_Task:_ Each line of the listing, apart from the pictures, is to be printed exactly.

_Data extract:_

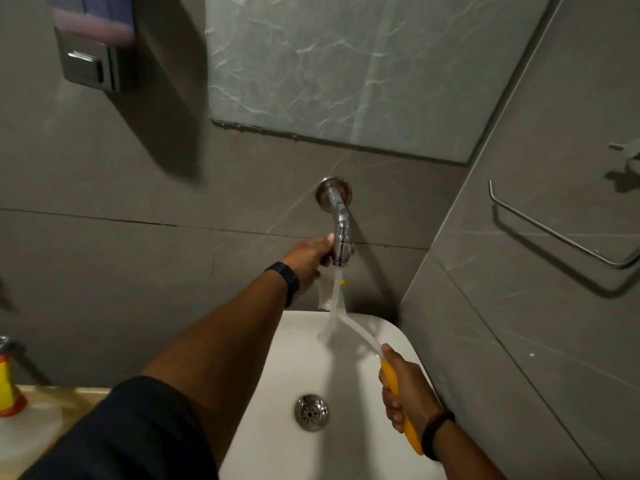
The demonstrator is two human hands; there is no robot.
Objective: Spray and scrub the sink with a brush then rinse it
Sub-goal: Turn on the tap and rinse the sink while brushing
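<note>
With my left hand [311,256] gripping the tap [341,237] at frame centre, my right hand [405,393] clenches the brush [398,403]; I'd sweep running water around the sink [346,445].

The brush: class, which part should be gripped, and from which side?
Grip the brush by its thick yellow handle, from the near end, as the right hand does. The thin white neck curves away toward the water under the tap, which the left hand holds.
</note>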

_Written reply:_
The demonstrator is two human hands; there is no robot.
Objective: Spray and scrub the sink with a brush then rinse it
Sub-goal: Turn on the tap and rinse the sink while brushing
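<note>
With my left hand [311,256] gripping the tap [341,237] at frame centre, my right hand [405,393] clenches the brush [398,403]; I'd sweep running water around the sink [346,445].

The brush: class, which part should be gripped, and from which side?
Grip the brush by its thick yellow handle, from the near end, as the right hand does. The thin white neck curves away toward the water under the tap, which the left hand holds.
</note>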

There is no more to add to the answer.